There were two suggested readings from books that haven’t arrived yet so I’ve had to skip those for now and continue on with week seven without them.

This brings us to the ‘Homework’ for the week. My home shrines, what they look like, what I want to change etc.


So this is my current indoor/main shrine as it currently stands.

So I have the painting of a tree that currently works as my tree for ritual, although I would love to move to something better later I am making do with this painting I did. My thoughts for the new tree are kind of scattered at the present, I considered the idea of the stick, like many a beginner before me but it felt wrong for me. I currently am considering a bonsai oak tree but have seen some excellent carved rods that might also work.
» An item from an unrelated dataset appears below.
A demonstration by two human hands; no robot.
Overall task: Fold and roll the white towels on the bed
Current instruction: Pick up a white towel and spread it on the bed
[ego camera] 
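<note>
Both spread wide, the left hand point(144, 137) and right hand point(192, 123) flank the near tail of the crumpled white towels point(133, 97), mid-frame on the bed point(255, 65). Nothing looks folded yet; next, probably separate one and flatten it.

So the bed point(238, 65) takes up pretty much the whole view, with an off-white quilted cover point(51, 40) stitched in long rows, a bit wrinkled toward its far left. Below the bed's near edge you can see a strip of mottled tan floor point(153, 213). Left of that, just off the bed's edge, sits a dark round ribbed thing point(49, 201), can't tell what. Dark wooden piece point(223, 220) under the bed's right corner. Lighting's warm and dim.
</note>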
The bronze looking bucket on the right is my well for this altar. It may not be ideal, I really don’t know but it does the trick until like the tree I find something better, I’m hoping that I will be somewhere one day and the new well will jump out at me so to speak.

The three candle holders at the front and the green lump are for the fire, the green lump is a incense holder. I’d love to have a more appropriately themed incense stick holder but this is the only one that made it to the new house.

The green plate and bowl in the back left are for offerings that are later taken out the back and put at the outdoor altar. It isn’t visible from this angle but they are carved with Norse/Celtic inspired designs.

The blue and white striped vessel in front of that is the vessel for drinks and such during ritual. I’d love to get another drinking horn to replace this viking period replica cup, which is replacing the drinking horn that was stolen from our last house.

Besides that is my Northern Shadows tarot deck for drawing omens with a squirrel sitting on top to represent Ratatosk who I’ve had on my altar since I found the Norse pantheon were ones that I felt a connection with. I found him a few months after and he came home to try and foster a better relationship with him since he is supposed to run up and down Yggdrasil carrying messages.

On the shelf at the back is an image of Odin and Frigga who are the deities I’m working on my relationships with at the moment along with a wood carving I did of Odin.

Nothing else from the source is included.